I've been messing around with storage for most of my adult life (15 or so on to 25 this year). I've accrued a massive amount of data and I've been looking for better ways to manage it. In the past I've just bought big hard drives and shared them via a Linux box. I usually hover around 300GB-500GB of live data at a time. In the past I've messed around with LVM, which I was delighted to see incorporated into Ubuntu in a fairly painless fashion; Nothing like my long hours of diagnosing and lost data.
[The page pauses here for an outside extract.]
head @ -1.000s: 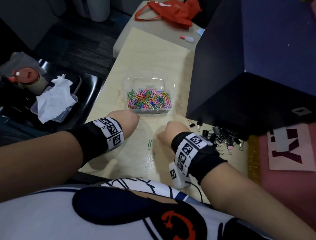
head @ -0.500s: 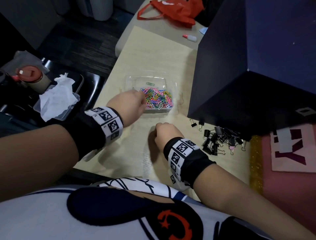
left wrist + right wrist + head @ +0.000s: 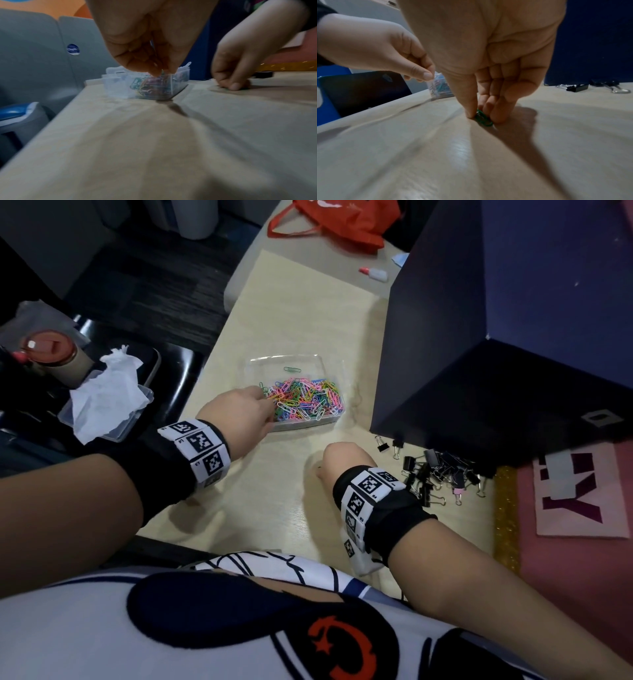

I've since broken down and bought myself a NAS [3]. I love the thing to death. But now I have a great deal of left over IDE and (old) SATA drives, that I used to use for storage. I was seriously considering putting something like 12 drives in one computer off several Promise controllers, but that didn't turn out to be viable (Promise doesn't support more than _one_ controller per computer, I can get two working but three requires some hacking). So I'm left with a lot of hardware sitting around that I can't turn into a single storage option. If I could put them all together and RAID them, I'm pretty sure I could get something like 700GB out of them.

Ever since I encountered the “Promise Problem”, I've been toying around with the idea of putting together several computers that could share data (via SMB or something similar). This would be just like what I've been doing for years. So I thought to myself why not have a series of computers all sharing data and presenting themselves as one large logical drive. The back end would have some serious RAID of course, but it sounds feasible.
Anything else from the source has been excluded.